The precedent this sets for other AI companies is direct. Every frontier AI lab publishes acceptable use policies. Those policies restrict certain applications, typically including weapons of mass destruction, non-consensual surveillance, and content that violates specific laws. If the Trump administration’s theory holds, that refusing to modify those policies to enable government-requested use cases constitutes a supply-chain risk, then any AI company that maintains meaningful safety restrictions faces the same vulnerability.
Anthropic’s court win, if it holds on the merits, would establish that acceptable use policies are not a basis for supply-chain-risk designation under existing legal authority. That’s a meaningful protection for the entire AI industry operating in federal markets. If the administration wins, the opposite signal goes out: safety restrictions are negotiable under government procurement pressure.
Section 4: Market Implications for Federal AI Contracting
The immediate market implication is straightforward. Federal agencies that were ordered to stop using Claude can keep using it. Defense contractors that faced certification requirements get relief for the duration of the injunction. Anthropic’s federal revenue stream, which had been at risk of significant disruption, is stabilized in the near term.
The longer-term market implication is structural. The case has surfaced a previously untested question in the federal AI procurement landscape: what authority does the executive branch actually have to exclude AI vendors from federal use on national security grounds? Procurement officers, compliance teams at AI companies, and defense contractors all need an answer to that question before they can reliably plan federal AI deployments.

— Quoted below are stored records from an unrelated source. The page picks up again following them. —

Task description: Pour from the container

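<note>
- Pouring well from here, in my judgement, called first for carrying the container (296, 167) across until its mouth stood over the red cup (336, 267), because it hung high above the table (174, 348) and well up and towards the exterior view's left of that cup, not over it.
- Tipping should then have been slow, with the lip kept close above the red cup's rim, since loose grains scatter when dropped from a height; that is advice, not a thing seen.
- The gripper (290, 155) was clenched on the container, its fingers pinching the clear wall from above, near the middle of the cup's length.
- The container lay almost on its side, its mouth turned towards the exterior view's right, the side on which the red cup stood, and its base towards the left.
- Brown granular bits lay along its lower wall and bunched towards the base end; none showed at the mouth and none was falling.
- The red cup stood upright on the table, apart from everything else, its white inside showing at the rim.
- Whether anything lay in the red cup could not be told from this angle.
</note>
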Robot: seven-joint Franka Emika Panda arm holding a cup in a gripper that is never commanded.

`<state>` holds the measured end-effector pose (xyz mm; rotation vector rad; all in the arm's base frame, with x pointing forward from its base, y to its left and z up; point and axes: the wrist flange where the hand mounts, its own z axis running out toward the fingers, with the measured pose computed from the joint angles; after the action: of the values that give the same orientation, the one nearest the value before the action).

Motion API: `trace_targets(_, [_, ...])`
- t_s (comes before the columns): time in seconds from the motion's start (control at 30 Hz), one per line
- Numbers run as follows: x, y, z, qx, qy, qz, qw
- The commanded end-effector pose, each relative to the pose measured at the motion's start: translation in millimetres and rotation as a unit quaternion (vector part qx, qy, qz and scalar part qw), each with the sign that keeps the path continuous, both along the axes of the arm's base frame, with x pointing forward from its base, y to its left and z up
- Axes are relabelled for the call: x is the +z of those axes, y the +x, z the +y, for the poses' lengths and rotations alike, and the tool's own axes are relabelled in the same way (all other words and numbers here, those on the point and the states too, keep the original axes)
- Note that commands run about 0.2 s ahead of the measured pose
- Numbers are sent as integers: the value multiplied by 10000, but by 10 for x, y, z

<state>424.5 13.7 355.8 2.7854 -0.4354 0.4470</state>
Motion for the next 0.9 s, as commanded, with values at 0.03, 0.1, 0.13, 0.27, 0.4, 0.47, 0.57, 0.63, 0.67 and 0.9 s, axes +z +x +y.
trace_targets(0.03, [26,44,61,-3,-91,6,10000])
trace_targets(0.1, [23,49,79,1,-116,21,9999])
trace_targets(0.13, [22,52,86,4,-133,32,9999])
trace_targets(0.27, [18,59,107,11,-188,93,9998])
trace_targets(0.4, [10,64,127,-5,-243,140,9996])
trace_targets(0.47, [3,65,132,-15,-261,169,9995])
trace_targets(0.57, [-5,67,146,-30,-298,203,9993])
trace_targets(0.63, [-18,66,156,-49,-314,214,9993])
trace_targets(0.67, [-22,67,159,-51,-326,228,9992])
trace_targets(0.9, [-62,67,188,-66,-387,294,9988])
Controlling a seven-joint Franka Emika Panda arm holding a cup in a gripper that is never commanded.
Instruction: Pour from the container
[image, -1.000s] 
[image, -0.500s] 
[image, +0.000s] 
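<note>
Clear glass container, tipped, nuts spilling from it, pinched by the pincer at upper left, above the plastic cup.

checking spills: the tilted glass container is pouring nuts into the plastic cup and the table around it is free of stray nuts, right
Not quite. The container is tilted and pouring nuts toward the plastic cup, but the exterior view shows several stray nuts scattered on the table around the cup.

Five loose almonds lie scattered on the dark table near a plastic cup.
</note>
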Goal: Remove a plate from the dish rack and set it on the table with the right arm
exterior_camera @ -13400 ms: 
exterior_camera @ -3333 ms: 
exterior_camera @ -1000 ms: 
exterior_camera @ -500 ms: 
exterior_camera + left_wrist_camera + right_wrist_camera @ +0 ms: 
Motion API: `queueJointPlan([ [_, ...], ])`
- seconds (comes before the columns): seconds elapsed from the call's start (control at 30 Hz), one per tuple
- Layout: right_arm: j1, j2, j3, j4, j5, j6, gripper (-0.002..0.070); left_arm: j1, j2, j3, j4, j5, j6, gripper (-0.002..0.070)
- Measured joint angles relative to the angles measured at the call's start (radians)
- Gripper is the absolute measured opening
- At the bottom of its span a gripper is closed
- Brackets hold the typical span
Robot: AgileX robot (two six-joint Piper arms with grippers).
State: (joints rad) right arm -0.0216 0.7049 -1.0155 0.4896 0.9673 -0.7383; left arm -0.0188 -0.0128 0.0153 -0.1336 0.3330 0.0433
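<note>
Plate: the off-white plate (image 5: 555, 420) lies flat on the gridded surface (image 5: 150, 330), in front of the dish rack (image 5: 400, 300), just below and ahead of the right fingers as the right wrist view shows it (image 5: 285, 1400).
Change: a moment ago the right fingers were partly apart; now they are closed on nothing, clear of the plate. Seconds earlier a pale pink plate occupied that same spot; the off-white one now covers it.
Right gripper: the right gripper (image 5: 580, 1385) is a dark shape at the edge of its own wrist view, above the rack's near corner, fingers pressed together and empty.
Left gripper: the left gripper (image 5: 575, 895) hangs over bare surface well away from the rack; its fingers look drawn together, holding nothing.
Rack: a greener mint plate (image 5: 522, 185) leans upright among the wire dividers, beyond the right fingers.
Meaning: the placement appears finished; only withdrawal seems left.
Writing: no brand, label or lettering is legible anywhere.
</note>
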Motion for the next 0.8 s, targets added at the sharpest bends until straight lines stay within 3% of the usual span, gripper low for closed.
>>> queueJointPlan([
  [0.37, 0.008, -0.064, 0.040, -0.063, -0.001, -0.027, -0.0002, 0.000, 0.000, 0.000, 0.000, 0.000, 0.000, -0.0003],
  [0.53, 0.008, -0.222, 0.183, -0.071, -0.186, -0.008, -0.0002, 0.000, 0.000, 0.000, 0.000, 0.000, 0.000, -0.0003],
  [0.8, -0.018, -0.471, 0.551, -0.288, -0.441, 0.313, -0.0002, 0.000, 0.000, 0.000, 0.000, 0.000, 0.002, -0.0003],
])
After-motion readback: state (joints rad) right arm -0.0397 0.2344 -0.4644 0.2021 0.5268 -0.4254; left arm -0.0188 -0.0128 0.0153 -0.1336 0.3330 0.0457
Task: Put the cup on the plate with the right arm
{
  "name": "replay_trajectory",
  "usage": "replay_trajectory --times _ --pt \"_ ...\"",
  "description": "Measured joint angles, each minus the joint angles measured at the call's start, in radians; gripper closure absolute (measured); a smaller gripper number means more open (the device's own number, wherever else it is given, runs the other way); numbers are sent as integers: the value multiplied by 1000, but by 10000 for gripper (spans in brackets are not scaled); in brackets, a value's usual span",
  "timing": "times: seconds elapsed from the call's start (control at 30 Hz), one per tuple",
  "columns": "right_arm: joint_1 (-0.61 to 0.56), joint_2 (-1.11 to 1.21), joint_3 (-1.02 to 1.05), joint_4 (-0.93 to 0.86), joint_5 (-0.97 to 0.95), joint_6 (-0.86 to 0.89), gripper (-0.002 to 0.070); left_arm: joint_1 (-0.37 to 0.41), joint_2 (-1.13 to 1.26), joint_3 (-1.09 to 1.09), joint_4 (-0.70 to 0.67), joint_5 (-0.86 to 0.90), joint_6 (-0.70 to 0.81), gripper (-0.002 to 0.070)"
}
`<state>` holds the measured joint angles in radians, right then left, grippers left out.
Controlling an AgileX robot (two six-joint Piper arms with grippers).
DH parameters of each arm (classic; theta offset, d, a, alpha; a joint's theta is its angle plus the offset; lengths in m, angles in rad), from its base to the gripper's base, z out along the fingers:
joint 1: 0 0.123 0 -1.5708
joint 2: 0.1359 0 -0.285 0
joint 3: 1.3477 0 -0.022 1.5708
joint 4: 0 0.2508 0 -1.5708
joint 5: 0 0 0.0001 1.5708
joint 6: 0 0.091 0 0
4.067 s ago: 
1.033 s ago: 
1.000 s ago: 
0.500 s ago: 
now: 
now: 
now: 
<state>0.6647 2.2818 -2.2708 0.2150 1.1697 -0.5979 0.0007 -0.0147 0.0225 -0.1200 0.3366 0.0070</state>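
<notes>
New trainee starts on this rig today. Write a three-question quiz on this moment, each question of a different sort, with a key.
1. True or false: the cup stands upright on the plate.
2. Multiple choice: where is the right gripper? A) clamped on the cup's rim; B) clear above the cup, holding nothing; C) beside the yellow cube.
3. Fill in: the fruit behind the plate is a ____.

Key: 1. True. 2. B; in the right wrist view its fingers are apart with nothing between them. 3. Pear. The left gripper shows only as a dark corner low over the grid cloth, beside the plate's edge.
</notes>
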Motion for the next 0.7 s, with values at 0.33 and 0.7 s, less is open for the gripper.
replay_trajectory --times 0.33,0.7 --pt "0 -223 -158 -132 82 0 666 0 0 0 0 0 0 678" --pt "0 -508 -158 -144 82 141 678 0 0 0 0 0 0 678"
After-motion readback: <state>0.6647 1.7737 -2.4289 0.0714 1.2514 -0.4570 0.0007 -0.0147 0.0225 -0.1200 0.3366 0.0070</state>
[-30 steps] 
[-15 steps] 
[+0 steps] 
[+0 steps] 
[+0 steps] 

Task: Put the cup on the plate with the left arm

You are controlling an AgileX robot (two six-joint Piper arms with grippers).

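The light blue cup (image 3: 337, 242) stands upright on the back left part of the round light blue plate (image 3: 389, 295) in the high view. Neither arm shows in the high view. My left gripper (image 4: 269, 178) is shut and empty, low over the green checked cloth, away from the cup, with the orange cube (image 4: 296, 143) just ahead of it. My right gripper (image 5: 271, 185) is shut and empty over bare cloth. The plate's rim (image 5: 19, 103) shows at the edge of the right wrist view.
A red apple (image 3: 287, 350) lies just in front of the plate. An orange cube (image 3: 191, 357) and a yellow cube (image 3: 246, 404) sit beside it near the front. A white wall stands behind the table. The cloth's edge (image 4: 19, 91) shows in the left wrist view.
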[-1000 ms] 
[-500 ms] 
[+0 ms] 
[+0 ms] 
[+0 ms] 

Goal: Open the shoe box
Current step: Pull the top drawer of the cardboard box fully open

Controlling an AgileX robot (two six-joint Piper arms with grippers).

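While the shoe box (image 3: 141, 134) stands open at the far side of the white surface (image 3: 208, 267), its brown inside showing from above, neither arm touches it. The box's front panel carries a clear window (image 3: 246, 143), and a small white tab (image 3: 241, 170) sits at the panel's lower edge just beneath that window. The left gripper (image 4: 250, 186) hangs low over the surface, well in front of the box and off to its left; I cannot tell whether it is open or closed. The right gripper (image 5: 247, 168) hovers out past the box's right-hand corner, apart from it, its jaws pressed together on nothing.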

Defense contractors currently required to certify non-use of Anthropic’s models face a specific compliance challenge: the Northern District injunction suspends that requirement, but the D.C. Circuit case is unresolved. A prudent compliance posture tracks both proceedings, not just the favorable one. Organizations that rely on Anthropic technology for federally-contracted work should maintain contingency documentation, not because the injunction isn’t valid, but because a preliminary injunction is temporary and the litigation isn’t over.
For AI companies watching this case from the outside: the supply-chain-risk designation mechanism is now a known tool of executive procurement policy. The Anthropic case has demonstrated that it’s legally challengeable. It’s also demonstrated that challenging it takes resources, legal sophistication, and the willingness to fight a protracted dual-jurisdiction battle. Not every AI company has those resources. The barrier to federal market access just got more complex, regardless of which side wins.
Section 5: What to Watch
Three developments will determine the significance of this ruling over the next 90 days. First, whether the Trump administration appeals the Northern District injunction, an appeal would suspend the injunction’s effect and take the question to the Ninth Circuit, adding another layer to an already multi-jurisdictional dispute. Second, the D.C. Circuit timeline, if that court rules while the Northern District case is still at the preliminary stage, it could create the conflicting precedents described above. Third, whether any other AI companies receive supply-chain-risk designations under the same authority, a pattern of designations would transform this from a company-specific dispute into a systemic industry issue.
The Anthropic injunction is significant. It’s not final. Anyone treating it as a settled outcome is reading one front of a two-front legal war and calling it done. The supply-chain-risk designation is paused in one jurisdiction. Somewhere in the D.C. Circuit’s docket, the other proceeding is still moving.